獣人の少女は地べたにへたり込んで必死に許しを請うている。
まぁ,リオからするとそれがますます気にくわない。と言うところか。
「亜里須、今、何時になった?」
【一時四三分。日没は昨日、一昨日をみれば多分六時半過ぎ。真っ暗で行動不能になるのは七時一五分頃ね。表の“片付け"をある程度、日のあるうちにしたい。と言うつもりなのでしょう?】
なんで亜里須には腹の中を見透かされるかなぁ。
【彼女はまだ小屋の外には出さない方が良いかしら。まぁ、裕利くんの考えているようなことは、あり。だとは私も思う】
【さっき醜態をさらした通りで多分、手伝うことが出来ないであろう私が言うのもなんなのだけれど、あの子は力持ちなようだし】
寝るために何処かの家は拝借するにしても、獣人達の遺体はいったん何処かに集めたかった。
亜里須が気にするだろうし、何よりケモミミ少女の手前もある。
それにこのまま転がしておくのは、それは俺としてもあまりに忍びない。
ドラゴラム達だって、ただ転がしておく。と言うのはちょっと。
「そうなんだけどな。もう少しだけ様子を見てからの方が良いんじゃないか?」
「……そう、だよね」
無関係の亜里須でさえあれだけ取り乱したのだ。
表で倒れている死体の半分、獣人達は彼女の知り合い、この規模の村なら全員、家族と言っても良いだろう。
それに、さっきまで身体を拘束されていたのだし、自由になった直後に今度は“巫女様"から怒られたのだ。
色々ショックだろうし。
「ごめんなさい。私だって見習いなのにエラそうに怒っちゃった。私はリオンデュール・カニュラケイノス。中央大神殿の拝殿巫女見習いです。……あなたは?」
「僕は虎の獣人と人間のインコンプリーツ、この村の余り物、ニケ・バラントです」
猫じゃ無くて虎だったのか……。シマはどこ行った?
【なんて事! ならば彼女の髪型、ウルフカットでは無くタイガーカット、と言う事になるの!?】
――知るかっ!
「……だぁ・かぁ・らぁ! そういう事を言わないようにって、さっきからずっと言っているのにぃっ!」
「わぁ! ごめんなさいごめんなさいごめんなさいぃ……!」
「まぁまぁ、リオ。急には変われないだろうよ。
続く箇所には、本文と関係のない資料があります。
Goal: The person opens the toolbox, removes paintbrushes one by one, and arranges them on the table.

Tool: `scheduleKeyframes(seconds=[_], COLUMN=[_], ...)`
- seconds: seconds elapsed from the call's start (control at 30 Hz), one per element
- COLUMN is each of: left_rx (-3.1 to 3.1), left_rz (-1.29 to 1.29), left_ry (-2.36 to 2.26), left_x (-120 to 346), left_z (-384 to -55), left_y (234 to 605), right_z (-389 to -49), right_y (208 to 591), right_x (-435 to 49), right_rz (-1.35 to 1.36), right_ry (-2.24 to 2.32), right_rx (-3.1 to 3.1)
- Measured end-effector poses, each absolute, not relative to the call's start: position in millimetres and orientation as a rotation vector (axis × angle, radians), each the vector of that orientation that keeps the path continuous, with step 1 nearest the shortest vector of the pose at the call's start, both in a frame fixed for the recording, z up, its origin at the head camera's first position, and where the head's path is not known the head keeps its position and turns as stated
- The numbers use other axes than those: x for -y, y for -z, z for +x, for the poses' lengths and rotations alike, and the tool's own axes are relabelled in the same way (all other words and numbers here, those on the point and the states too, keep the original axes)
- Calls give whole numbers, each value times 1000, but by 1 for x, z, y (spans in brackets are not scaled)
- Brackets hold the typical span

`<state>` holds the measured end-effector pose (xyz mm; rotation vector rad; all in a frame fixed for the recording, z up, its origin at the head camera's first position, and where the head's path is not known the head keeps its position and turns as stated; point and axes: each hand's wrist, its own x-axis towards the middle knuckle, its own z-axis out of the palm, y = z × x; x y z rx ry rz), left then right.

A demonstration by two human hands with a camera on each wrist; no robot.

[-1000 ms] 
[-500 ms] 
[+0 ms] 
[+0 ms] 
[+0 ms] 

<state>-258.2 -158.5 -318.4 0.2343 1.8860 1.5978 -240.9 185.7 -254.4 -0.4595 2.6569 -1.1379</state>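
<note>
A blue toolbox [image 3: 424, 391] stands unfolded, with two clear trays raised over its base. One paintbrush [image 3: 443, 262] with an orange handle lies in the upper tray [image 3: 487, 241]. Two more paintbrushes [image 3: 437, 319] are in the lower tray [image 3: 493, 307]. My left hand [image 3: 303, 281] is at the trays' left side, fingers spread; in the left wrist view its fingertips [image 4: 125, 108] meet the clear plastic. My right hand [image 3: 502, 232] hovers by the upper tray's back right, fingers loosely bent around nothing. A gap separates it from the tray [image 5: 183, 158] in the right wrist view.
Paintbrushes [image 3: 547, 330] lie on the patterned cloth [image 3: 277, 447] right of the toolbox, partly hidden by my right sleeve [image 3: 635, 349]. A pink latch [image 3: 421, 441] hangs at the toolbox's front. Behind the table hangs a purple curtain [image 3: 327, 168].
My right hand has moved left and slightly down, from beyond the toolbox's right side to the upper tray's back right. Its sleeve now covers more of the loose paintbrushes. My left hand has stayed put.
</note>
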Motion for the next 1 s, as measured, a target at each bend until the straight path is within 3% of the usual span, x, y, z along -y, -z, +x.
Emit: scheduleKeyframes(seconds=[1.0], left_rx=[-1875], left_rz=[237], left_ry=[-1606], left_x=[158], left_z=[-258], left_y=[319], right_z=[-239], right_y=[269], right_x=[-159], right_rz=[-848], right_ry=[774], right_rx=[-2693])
ところで、――ニケ、で良いのかな? わかる範囲で状況を説明して欲しいんだが……」
「拝殿巫女のリオ様、この方々は従者の方ですか?」
「普通にリオで良いからね? それに自分で言うのもなんだけど、私は見習いだからそう呼んだらかえって失礼になっちゃうから。他の人には言っちゃダメだよ?」
「し、失礼しましたぁ! ものを知らない田舎者で申し訳ありませんリオ様!」
「まぁ、別に私個人はその辺どうでも良いし。あとホント、様も要らないから。――で、なんだっけ?」
「その、従者のお二方ですが……」
「そこは逆なの。この二人は、世界を救ってくれる救世主様。……になってくれる為にわざわざ異世界から来てくれた中央大神殿のお客さん。私が王都までのお世話と案内を、法王様から仰せつかっていて、それで……」
「そ、そんなすごい方がこんな田舎に! 失礼があったらごめんなさいですぅ!」
……このニケという猫耳少女は敬虔なフェリシニア教信者。それはわかったけれど。
なかなか話が前に進まないなぁ、この状況。